Question No logs policy of VPNs ?

[salilsurendran]

I have a few basic questions about VPNs (especially Surfshark). I have often heard of the no logs policy offered by VPNs. Why is this considered good? Wouldn't this mean that law enforcement, governments etc. can't trace nefarious activities done by users of these VPNs?

I use Surfshark mostly while connecting to financial institutions while travelling abroad etc. so that my IP is safe from hackers. Is there any point in keeping Surfshark VPN on all the time with a kill switch? Is the kill switch reliable as I have read a few posts where they say even if the kill switch is active the Surfshark VPN connection gets dropped and IP is exposed to the internet?

 

[bill001g]

If the kill switch is done correctly it acts as a firewall in a way and no traffic leaves the machine. This is kinda the problem with any vpn software you install. They hook into the OS at a very low level so no traffic can bypass it. Unlike the windows firewall for example even if you say every IP is blocked except some small list the ones that microsoft uses are still allowed. So using the windows firewall to prevent microsoft updates doesn't work but a third party firewall would.

The downside to client software is that some of these vpn do not uninstall correctly. I have had to reinstall windows when I was testing out different vpn client and doing what I thought was install/uninstalls. I now only use a router vpn.

No log is mostly to keep law enforcement and maybe a private lawsuit out of your business. Lately a lot more VPN is being used to surf completely legal porn sites. The feel good laws to protect children (like the don't know about vpn) in some states require porn sites to get a picture of someones ID. Seem the people that make this law don't care much about idenity theft.

In general you do not need VPN if you only goal is to protect your traffic. The bad guys already know all the IP of all the banks. It is more used to change your location so you can access some service that is blocked. Maybe you want to watch the BBC from the USA

Your traffic is encrypted with HTTPS which there are not even rumors that it has been cracked. All the attacks are related to replacing certificate servers which the browser detects and warns about. The second protection you should be using is encrypted DNS. Microsoft now supports this in the OS in the DNS settings. There might be more but 8.8.8.8 and 1.1.1.1 have been long time supporters. Your are in effect using a VPN tunnel but using HTTPS to get the DNS server.

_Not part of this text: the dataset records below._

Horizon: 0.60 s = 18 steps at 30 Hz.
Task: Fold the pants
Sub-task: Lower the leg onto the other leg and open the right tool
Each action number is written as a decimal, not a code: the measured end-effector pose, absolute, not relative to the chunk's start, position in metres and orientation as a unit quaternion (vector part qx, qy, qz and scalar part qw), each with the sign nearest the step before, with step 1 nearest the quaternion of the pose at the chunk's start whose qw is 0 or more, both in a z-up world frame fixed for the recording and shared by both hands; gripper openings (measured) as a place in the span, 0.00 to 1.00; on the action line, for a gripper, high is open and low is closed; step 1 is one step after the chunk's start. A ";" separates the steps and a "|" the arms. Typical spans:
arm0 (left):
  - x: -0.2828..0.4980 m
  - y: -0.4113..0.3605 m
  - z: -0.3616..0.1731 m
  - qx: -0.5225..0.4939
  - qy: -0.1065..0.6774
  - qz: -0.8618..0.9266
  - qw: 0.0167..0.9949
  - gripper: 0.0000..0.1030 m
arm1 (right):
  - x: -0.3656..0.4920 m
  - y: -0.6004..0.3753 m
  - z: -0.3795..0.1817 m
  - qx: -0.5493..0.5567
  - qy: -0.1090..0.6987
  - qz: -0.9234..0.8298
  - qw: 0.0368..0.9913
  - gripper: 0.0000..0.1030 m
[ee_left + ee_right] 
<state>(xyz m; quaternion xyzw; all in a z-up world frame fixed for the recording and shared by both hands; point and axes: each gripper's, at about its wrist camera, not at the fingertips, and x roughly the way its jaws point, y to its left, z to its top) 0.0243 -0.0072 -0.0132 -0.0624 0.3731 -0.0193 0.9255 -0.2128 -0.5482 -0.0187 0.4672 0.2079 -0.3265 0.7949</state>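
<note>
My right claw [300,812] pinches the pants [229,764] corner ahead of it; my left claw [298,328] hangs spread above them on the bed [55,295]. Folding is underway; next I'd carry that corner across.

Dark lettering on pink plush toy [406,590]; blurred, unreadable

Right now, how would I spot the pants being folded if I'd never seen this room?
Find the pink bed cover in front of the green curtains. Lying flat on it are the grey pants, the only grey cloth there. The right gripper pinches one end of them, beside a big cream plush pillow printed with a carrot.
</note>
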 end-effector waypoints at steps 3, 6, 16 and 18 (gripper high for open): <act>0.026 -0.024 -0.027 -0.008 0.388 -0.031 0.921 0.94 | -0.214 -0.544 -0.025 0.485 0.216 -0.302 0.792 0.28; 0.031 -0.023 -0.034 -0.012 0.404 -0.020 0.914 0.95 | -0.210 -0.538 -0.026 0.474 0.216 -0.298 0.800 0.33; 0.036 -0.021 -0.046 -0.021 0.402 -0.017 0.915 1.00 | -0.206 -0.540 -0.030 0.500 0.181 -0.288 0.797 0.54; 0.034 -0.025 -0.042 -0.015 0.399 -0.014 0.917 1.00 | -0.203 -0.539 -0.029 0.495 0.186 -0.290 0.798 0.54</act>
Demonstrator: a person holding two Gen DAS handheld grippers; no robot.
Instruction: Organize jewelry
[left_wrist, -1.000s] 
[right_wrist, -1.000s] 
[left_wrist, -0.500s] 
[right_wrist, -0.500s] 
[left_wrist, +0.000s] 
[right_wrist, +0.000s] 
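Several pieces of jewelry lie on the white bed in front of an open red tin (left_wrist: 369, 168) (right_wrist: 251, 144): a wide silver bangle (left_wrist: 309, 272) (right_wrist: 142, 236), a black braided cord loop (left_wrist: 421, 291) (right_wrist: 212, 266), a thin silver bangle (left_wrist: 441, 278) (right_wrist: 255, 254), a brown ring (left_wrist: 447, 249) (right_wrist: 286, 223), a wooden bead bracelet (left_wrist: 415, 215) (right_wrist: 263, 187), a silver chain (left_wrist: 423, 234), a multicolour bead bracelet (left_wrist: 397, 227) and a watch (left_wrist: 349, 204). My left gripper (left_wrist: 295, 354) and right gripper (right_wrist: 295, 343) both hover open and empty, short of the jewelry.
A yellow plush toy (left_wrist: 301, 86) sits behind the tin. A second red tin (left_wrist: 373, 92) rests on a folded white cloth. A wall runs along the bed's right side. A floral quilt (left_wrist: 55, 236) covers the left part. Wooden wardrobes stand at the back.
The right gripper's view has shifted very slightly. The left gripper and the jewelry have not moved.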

At this point all your traffic is in effect using a vpn, ie https, to end site and the DNS server. At best the bad guys could see the IP address you were accessing and if they somehow already knew where you were located and had you source IP they would know that. Not much real useful. At best they might figure out you liked to read tomshardware and watch netflix.

 

[KingLoki]

The no logs policy and vpn itself are there to help ensure anonymity to the sites you visit, along with not revealing your browsing history to your internet provider. Some vpn providers kep minimal logs for a very short amount of time and they say minimal information, like usage times and ip addresses. When using public wifi a vpn is an essential addon for ensuring privacy and device security.
Use https://browserleaks.com/ and check the IP Address and also an important test to run is the WebRTC leak test and a DNSLeak Test. If the VPN is leaking your true ip address then depending on the browser you use, there are measures you can take to plug the leak.
If you are running Windows and you use your vpn for all apps accessing the net then another good practice you can use is a 2 stage/hop situation, by also installing a vpn extension into your browseras well With both activated, as long as your speed is not compromised by much, it provides another layer of anonymity, traceability and security.

 

[palladin9479]

No logs are for protection against court orders for VPN providers to turn over logs to the government. This is a consequence of Snowden revealing the massive data collection programs that were already being run against citizens across the globe by governments.

This conversation can go deep into territory not allowed on this forum so lets please leave it there.